While figures for the regional response are as yet unknown, the cost of the roll out for the vaccination programme in Turkey is anticipated to be $10 million alone, where it will cover 1.5 million Turkish and Syrian children, as well as high-risk groups in the seven border provinces.

Coordinated campaign

According to UNHCR figures, Turkey currently hosts 586,000 Syrian refugees, but countless more cross illegally everyday. The health ministry says it is relying on community leaders, municipality mayors, district governors and Turkish and Syrian NGOs to find the unregistered Syrian children and ensure they are inoculated to prevent the spread of the virus north to Europe.

For the Middle East region, WHO spokesman Oliver Rosenbauer says the organization's emergency response team is planning campaigns across seven countries to reach as many of the 22 million children under the age of five as soon as possible. In many areas the campaign will need to continue well into 2014.

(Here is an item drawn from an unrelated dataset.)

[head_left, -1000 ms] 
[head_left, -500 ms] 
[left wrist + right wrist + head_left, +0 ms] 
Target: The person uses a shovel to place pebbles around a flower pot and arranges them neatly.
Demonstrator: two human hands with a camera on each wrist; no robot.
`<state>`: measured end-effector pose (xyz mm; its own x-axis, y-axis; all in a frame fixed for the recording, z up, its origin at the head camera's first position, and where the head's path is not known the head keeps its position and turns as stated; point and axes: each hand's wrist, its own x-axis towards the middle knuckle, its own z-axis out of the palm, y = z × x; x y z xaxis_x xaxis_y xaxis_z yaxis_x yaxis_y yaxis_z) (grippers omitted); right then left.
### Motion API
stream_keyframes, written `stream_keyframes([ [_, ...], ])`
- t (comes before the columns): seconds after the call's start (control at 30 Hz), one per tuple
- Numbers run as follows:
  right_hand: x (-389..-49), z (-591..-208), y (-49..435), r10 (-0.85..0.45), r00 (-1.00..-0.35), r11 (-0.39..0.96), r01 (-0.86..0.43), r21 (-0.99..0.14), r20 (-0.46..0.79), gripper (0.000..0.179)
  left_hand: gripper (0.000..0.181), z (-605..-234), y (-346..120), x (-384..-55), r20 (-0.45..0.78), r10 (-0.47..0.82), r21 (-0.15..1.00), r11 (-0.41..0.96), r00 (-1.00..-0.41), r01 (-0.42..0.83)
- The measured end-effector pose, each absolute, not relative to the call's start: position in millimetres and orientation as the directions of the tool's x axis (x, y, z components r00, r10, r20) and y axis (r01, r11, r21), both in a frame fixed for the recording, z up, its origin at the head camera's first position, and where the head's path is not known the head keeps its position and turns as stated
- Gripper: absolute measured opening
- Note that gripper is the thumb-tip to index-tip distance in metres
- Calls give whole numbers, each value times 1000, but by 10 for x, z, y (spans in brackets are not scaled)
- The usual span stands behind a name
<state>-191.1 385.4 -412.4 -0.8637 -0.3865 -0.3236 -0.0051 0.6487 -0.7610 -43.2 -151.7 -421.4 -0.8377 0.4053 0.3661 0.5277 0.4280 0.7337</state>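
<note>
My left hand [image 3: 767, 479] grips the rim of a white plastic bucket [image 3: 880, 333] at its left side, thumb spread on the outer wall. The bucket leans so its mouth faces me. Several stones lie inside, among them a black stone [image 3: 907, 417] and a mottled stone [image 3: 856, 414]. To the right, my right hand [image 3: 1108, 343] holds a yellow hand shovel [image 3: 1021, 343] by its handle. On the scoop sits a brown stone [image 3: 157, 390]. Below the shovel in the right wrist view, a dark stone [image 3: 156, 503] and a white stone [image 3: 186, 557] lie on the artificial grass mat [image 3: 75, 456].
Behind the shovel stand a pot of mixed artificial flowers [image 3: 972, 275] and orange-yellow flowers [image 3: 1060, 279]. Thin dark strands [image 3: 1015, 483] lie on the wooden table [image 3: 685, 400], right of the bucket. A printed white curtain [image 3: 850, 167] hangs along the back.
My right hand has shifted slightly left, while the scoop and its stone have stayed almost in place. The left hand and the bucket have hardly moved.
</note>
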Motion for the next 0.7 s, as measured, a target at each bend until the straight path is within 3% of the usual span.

Up until 2010, Syria had a high immunization rate of upwards of 90 percent but that has dropped to below 70 percent. But despite the extremely dangerous and political nature of the Syrian conflict, especially in divided Aleppo, Rosenbauer has said a successful response is not impossible given the relatively low number of target children for vaccination.

Delivery of the vaccine, however, to violent and besieged areas is only the first step.

"At the moment we just don't have enough clarity to determine exactly where the vaccine is going, how many children are there and if they're being missed, which at the moment they certainly are. We have to do a comprehensive approach right across the region because we have to assume that this virus is travelling around. Unfortunately there are a lot of unknowns epidemiologically," Rosenbauer told DW.

For Dr Adnan and his patients in Aleppo, though, this is not good enough as they suffer the torment of knowing children just a few kilometers away are receiving the drugs, while theirs go without.

Türkei Kinderlähmung Vorbeugung Copyright: Isabel Hunter/TRANSTERRA Media, Turkey,
The vaccination program is in full swingImage: Isabel Hunter/Transterra Media

"We know they are getting the vaccine and we are not," he said. "People in Aleppo are very scared for their children because they are at risk when they haven't had the vaccine. They need it. Polio is extremely infectious and it's entirely preventable. This is the crime."